■ WORK REQUEST
After finding "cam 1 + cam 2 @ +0" in a line below, print that line and the rest of the lines exactly, leaving out all pictures.

[Start of section]

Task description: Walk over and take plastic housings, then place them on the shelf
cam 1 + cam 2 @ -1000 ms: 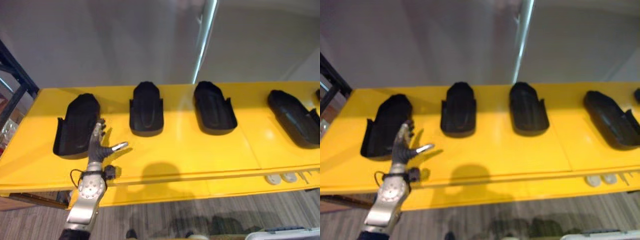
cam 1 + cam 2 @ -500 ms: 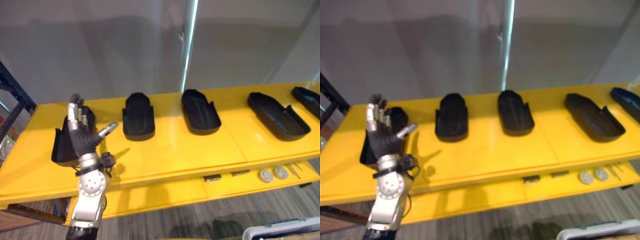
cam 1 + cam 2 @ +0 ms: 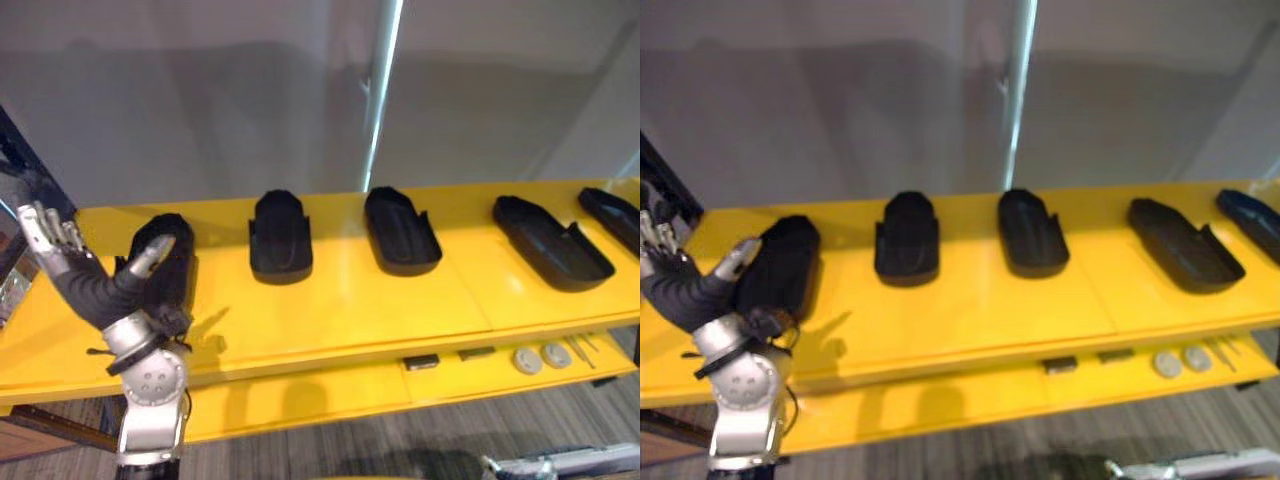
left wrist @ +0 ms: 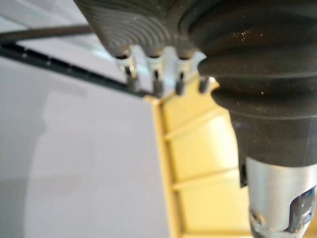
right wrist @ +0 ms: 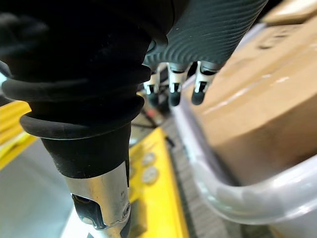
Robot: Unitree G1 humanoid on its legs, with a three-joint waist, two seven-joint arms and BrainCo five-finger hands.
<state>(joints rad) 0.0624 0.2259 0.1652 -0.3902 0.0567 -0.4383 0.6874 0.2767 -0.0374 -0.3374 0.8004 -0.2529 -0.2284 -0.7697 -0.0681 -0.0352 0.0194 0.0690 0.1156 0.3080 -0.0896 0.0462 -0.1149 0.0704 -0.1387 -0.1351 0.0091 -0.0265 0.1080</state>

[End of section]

■ RESPONSE TO THE EXERCISE
cam 1 + cam 2 @ +0 ms: 
left wrist @ +0 ms: 
right wrist @ +0 ms: 
Robot: Unitree G1 humanoid on its legs, with a three-joint waist, two seven-joint arms and BrainCo five-finger hands.
<state>(joints rad) 0.0624 0.2259 0.1652 -0.3902 0.0567 -0.4383 0.6874 0.2767 -0.0374 -0.3374 0.8004 -0.2529 -0.2284 -0.7697 -0.0681 -0.0352 0.0194 0.0690 0.1156 0.3080 -0.0896 0.0462 -0.1149 0.0704 -0.1387 -0.1351 0.0091 -0.0265 0.1080</state>

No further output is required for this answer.